Where do you start to make your financial security an important part of your resolutions for this year? Make sure that small steps are all it takes to make a good start.
Step 1: Build Emergency Savings.
It is common to hear that you need to have three to six months of living expenses in a liquid savings account accessible. If this amount seems overwhelming or would take too much time to achieve, start with the goal of saving a month’s worth of expenses so you can be successful sooner.
Keep in mind that emergency savings are just that – money to use for an emergency. I hear that people are so focused on keeping the emergency savings amount in the bank that they use a credit card when an actual emergency comes up – car repairs, unexpected medical expenses and so on – and then they have to pay interest when they bring a credit card. balance instead of using the money set aside to cover these situations.
It’s good to use the emergency funds (for a real emergency, not just something you want) and then start to rebuild those funds again – that’s exactly what the funds are!
Step 2: Empower yourself with a financial plan.
Financial planning often has a stigma about scarcity. “I can’t take this vacation because I don’t make enough money.” “We can’t afford to live in this neighborhood.” “Budgeting takes all the fun out of life.”
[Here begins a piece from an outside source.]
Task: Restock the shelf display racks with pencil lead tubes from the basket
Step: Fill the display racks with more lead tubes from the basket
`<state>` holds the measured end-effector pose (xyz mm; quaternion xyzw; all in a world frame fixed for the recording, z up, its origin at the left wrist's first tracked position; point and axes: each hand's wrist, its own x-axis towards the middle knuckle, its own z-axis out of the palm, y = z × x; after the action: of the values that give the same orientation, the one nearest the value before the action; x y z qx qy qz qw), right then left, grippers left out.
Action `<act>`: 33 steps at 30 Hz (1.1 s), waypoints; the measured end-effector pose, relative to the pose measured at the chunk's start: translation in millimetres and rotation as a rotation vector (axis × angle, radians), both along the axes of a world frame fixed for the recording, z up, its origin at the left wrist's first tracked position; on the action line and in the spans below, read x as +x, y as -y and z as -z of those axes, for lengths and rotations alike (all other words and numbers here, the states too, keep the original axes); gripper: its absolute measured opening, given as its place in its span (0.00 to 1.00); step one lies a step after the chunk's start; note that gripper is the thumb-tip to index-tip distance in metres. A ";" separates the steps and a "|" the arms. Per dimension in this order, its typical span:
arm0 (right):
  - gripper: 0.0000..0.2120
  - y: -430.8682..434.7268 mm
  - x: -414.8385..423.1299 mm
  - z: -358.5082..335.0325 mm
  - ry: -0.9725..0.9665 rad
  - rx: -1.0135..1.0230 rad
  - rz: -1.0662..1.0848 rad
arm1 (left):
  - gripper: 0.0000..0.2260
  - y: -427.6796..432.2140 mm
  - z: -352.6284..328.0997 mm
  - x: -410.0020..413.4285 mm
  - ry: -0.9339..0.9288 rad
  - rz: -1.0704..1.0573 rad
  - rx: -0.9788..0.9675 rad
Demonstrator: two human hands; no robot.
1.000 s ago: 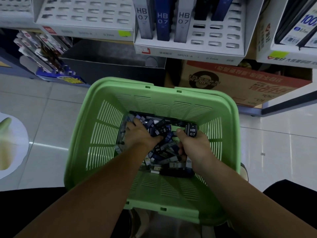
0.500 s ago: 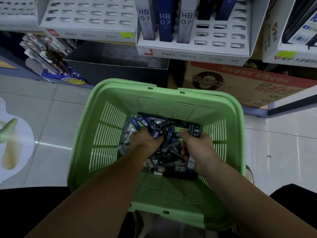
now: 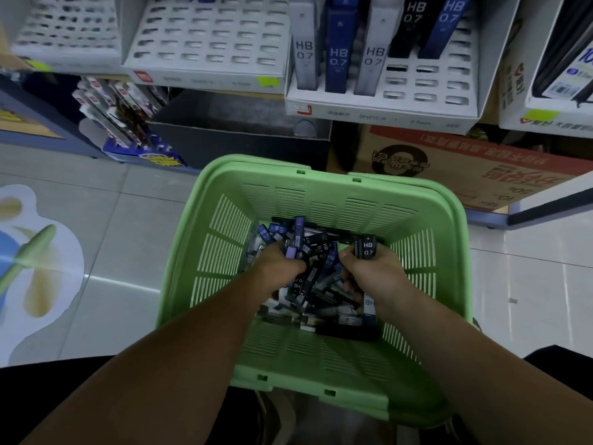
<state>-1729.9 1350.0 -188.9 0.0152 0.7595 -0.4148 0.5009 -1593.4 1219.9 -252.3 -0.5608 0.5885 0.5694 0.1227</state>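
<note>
Our right hand (image 3: 375, 274) pinches a black HB 0.7 tube (image 3: 368, 248) label-up, we think to match the 0.7 rack (image 3: 426, 101) above. Our left hand (image 3: 282, 264) curls round more lead tubes (image 3: 296, 242) inside the green basket (image 3: 224, 252).

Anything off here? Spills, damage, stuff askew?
Nothing stands out. The lead tubes lie jumbled inside the green basket, none on the floor tiles. Left hand is in the pile; right hand holds a black HB 0.7 tube. Racked tubes stand in their slots.

"HB 0.7" on upright tubes (image 3: 338, 56) in white rack (image 3: 382, 114) & on black tube (image 3: 368, 248) in basket (image 3: 321, 168); rack's front-edge lbl: "0.7mm".
</note>
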 end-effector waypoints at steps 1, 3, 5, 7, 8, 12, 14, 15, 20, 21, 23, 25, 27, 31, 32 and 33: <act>0.04 1.9 -0.1 -2.0 -0.001 -0.005 -0.022 | 0.05 1.5 -5.7 1.7 -0.002 0.011 0.017; 0.05 6.7 0.2 -8.8 0.004 -0.022 -0.051 | 0.04 4.1 -19.0 4.9 -0.016 -0.003 0.036; 0.08 12.2 1.4 -20.3 -0.027 -0.031 -0.089 | 0.09 6.2 -31.8 8.6 -0.051 -0.076 0.070; 0.09 16.1 5.2 -34.1 -0.052 -0.047 -0.138 | 0.19 8.7 -42.2 10.7 -0.090 -0.154 0.091; 0.09 17.3 8.1 -40.7 -0.053 -0.057 -0.152 | 0.20 8.8 -50.5 11.2 -0.108 -0.169 0.093; 0.10 25.1 18.5 -59.2 -0.061 -0.090 -0.132 | 0.14 10.0 -73.1 11.6 -0.184 -0.155 0.137; 0.10 32.6 17.6 -65.1 -0.094 -0.121 -0.115 | 0.21 7.6 -82.0 9.9 -0.173 -0.062 0.123; 0.09 36.4 14.5 -67.3 -0.117 -0.144 -0.101 | 0.26 6.1 -86.1 8.2 -0.152 -0.008 0.112; 0.06 43.1 -6.6 -82.3 -0.156 -0.265 -0.070 | 0.10 -4.6 -121.5 -2.8 -0.207 0.211 0.107; 0.05 42.1 -7.9 -86.5 -0.167 -0.263 -0.077 | 0.08 -5.5 -129.3 -3.5 -0.218 0.245 0.095; 0.05 41.1 -6.8 -97.6 -0.171 -0.252 -0.094 | 0.05 -4.7 -143.7 -4.5 -0.238 0.273 0.073; 0.06 42.2 -4.2 -111.2 -0.162 -0.267 -0.115 | 0.03 -2.8 -161.4 -6.3 -0.245 0.286 0.044; 0.08 44.3 -3.0 -126.6 -0.146 -0.301 -0.130 | 0.03 -1.1 -181.4 -5.9 -0.265 0.306 0.000; 0.05 43.3 -2.1 -161.8 -0.133 -0.326 -0.176 | 0.05 0.1 -222.6 -2.0 -0.340 0.328 -0.047; 0.04 41.4 -1.5 -171.2 -0.151 -0.340 -0.191 | 0.06 -0.2 -233.7 -0.3 -0.348 0.335 -0.056; 0.03 39.0 -2.5 -183.1 -0.176 -0.360 -0.192 | 0.05 0.0 -247.0 1.5 -0.346 0.345 -0.077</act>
<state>-1732.4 1311.0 -5.8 -0.1834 0.7119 -0.4938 0.4644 -1591.8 1219.9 -5.3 -0.3505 0.7089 0.6048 0.0939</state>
In fact, having control over your financial life can be a great source of self-esteem. Many times, keeping track of what you regularly spend money on, knowing how much money you make and knowing where you could make different choices is the key to making the improvements in life you want possible.
I’ve had discussions with clients where they’re really shocked that they’re spending significant amounts of money on things they absolutely don’t care about. By making simple changes to their spending patterns, they can easily make the things they care about happen – but they wouldn’t even know it was possible without understanding their financial plan. Talk about a huge boost in energy and life satisfaction!
Step 3: Plan for rewards.
Give yourself a treat for achieving those financial goals you set (and budget for it, too!). The key to sticking with our resolutions is to make sure we are enjoying and seeing the benefits of these changes. If you decide that you want to save for an emergency fund or pay off debt, also set aside a small amount of money to celebrate when you achieve this.
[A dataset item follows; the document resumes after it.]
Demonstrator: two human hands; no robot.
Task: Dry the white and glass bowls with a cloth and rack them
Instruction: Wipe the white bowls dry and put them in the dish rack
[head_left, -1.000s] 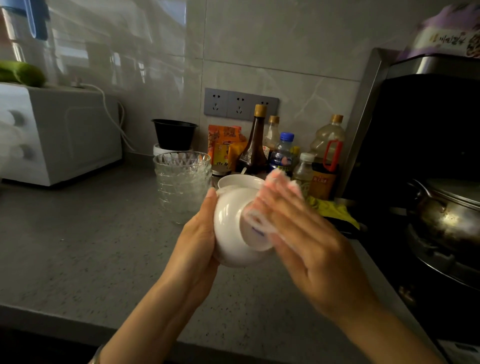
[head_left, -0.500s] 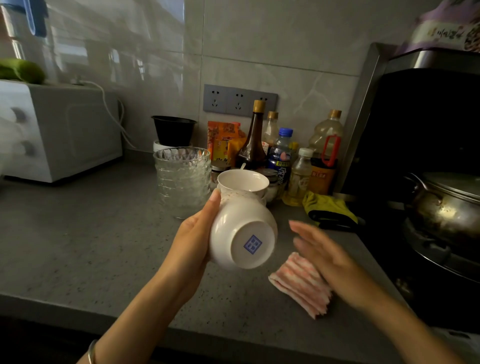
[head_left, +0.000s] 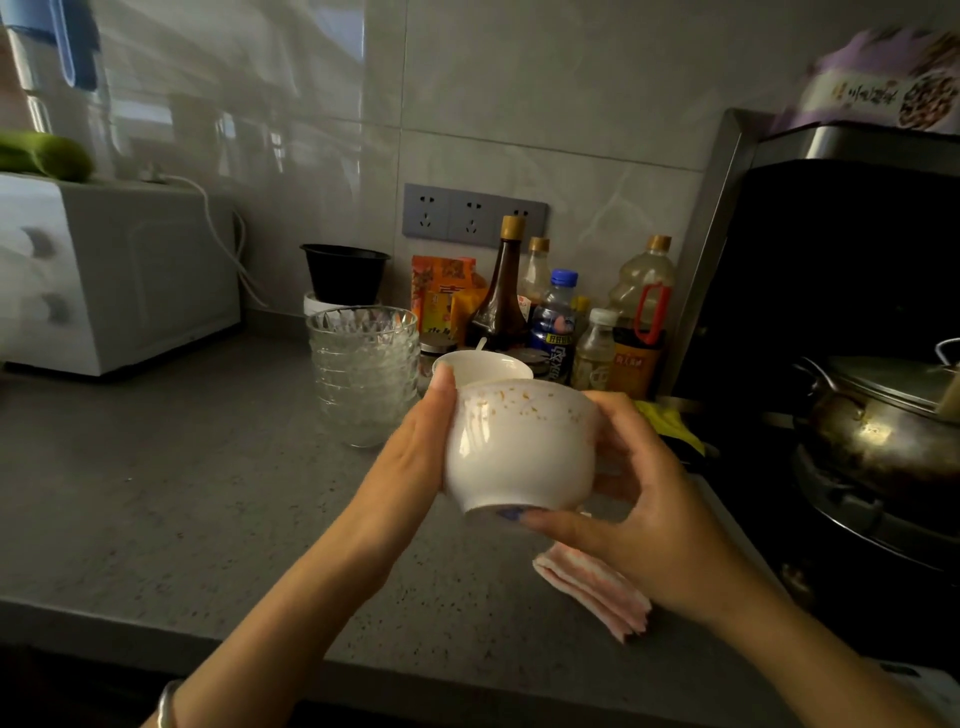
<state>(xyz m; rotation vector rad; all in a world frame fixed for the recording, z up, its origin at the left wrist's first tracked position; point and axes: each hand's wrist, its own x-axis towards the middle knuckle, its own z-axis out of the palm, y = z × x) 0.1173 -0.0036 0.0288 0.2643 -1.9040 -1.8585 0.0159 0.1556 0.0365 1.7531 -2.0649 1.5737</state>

One of my friends had a substantial student loan to get an advanced degree. He made a budget with a goal of paying more than the minimum amount each month so that he could pay off the balance as quickly as possible, but it would take more than two years to pay off the entire amount. He knew that he would get frustrated in these two years if he did not plan to have something to look forward to so that they could continue to go.
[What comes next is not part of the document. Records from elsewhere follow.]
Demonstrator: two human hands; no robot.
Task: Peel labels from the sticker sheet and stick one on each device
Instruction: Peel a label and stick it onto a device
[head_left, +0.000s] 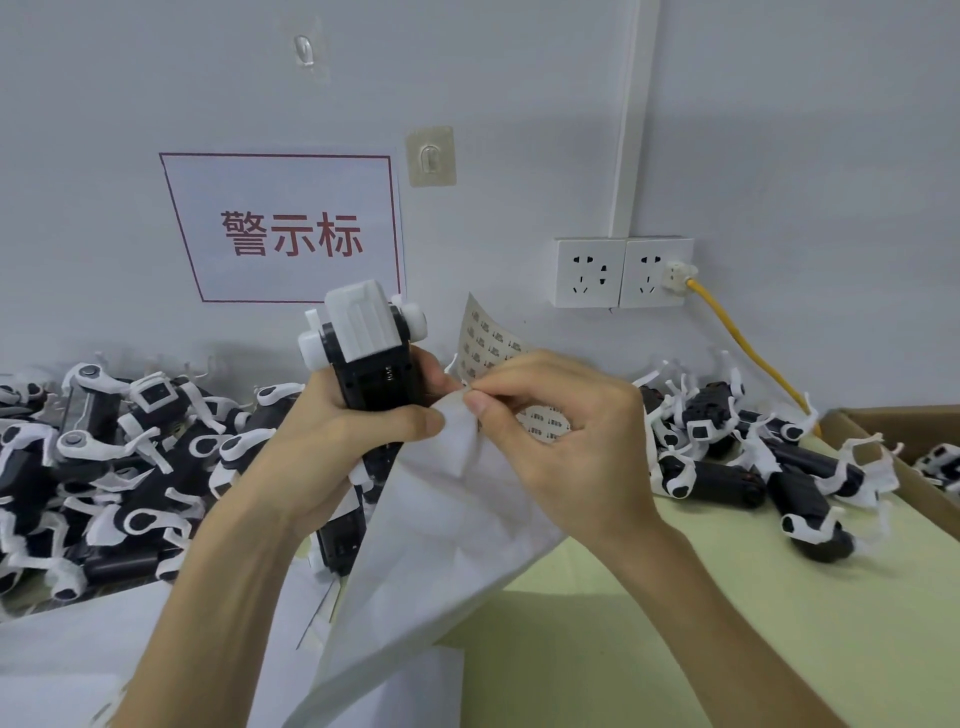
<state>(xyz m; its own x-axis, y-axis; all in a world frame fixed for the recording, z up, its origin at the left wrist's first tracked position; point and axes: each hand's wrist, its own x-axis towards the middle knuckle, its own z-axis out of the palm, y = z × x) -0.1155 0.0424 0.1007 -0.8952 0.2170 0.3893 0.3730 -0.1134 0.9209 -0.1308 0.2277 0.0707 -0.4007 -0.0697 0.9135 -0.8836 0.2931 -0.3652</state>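
Observation:
My left hand (337, 441) grips a black and white device (366, 353) upright in front of me, and its thumb also presses the folded edge of the sticker sheet (447, 519). The sheet hangs down as a big white paper, with its printed side of small labels (488, 338) curling up behind my right hand. My right hand (561, 436) pinches at the sheet's edge right beside the device, thumb and forefinger together. Whether a label is between them is too small to tell.
A heap of the same devices (114, 457) lies on the left, a smaller group (737, 457) on the right of the pale green table (701, 623). A cardboard box (883, 441) stands far right. White paper (156, 649) lies at the front left. Wall sockets (623, 273) hold a yellow cable.

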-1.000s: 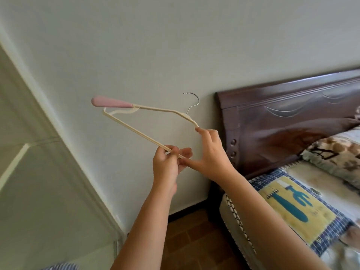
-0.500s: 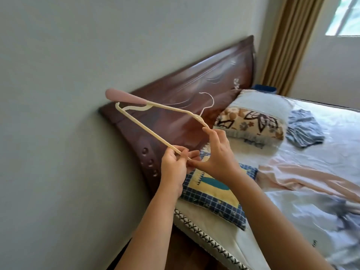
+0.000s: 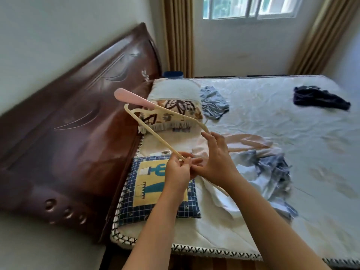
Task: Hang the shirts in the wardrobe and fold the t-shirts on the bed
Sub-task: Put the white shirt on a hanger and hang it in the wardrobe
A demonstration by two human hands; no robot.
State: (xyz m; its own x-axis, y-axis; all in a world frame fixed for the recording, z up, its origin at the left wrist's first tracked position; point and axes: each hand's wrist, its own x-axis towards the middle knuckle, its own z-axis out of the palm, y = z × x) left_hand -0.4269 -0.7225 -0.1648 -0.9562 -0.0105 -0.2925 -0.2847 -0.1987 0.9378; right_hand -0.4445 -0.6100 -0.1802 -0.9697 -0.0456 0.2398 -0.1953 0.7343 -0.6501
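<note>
A cream hanger (image 3: 155, 133) with a pink padded end is held up over the bed's left side. My left hand (image 3: 178, 170) pinches its lower bar. My right hand (image 3: 214, 158) grips the top arm near the hook, which I cannot make out. On the bed (image 3: 321, 172) lie a peach garment (image 3: 247, 141), a pile of pale blue and white clothes (image 3: 270, 172), a crumpled blue piece (image 3: 213, 103) by the pillow and a dark navy garment (image 3: 319, 98) at the far right.
A dark wooden headboard (image 3: 78, 133) runs along the left. A floral pillow (image 3: 175, 114) and a blue-and-yellow checked cushion (image 3: 155, 188) lie at the bed's head. Brown curtains (image 3: 178, 36) flank a window at the back.
My view has swung right from the bare wall to the whole bed. Both hands keep the same hold on the hanger, now above the pillows.
</note>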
He put the budget in the monthly payments of the loan and then set aside $ 20 extra a month in a reward fund. Every six months, she sat down and added up the amount she paid for the loan, and if it was more than $10,000, she booked a massage as a treat using the reward fund to pay for the massage. That small amount of money she saved paid for a stress-relieving treatment and, in addition to the satisfaction of making a big dent in her loan balance, helped her stay focused on her goal of maintaining the accelerated repayment schedule.
Making New Year’s resolutions is easy. The key to being successful and keeping the resolution is to actually understand what you are resolving for. Whether you’re looking for ways to improve your physical health, improve your mental well-being, or make self-care a priority, taking the time to understand your financial situation can be a positive step toward making your resolutions a reality even if you start with small steps.
Your financial advisor is a great advocate for you on your journey to lifelong financial wellness.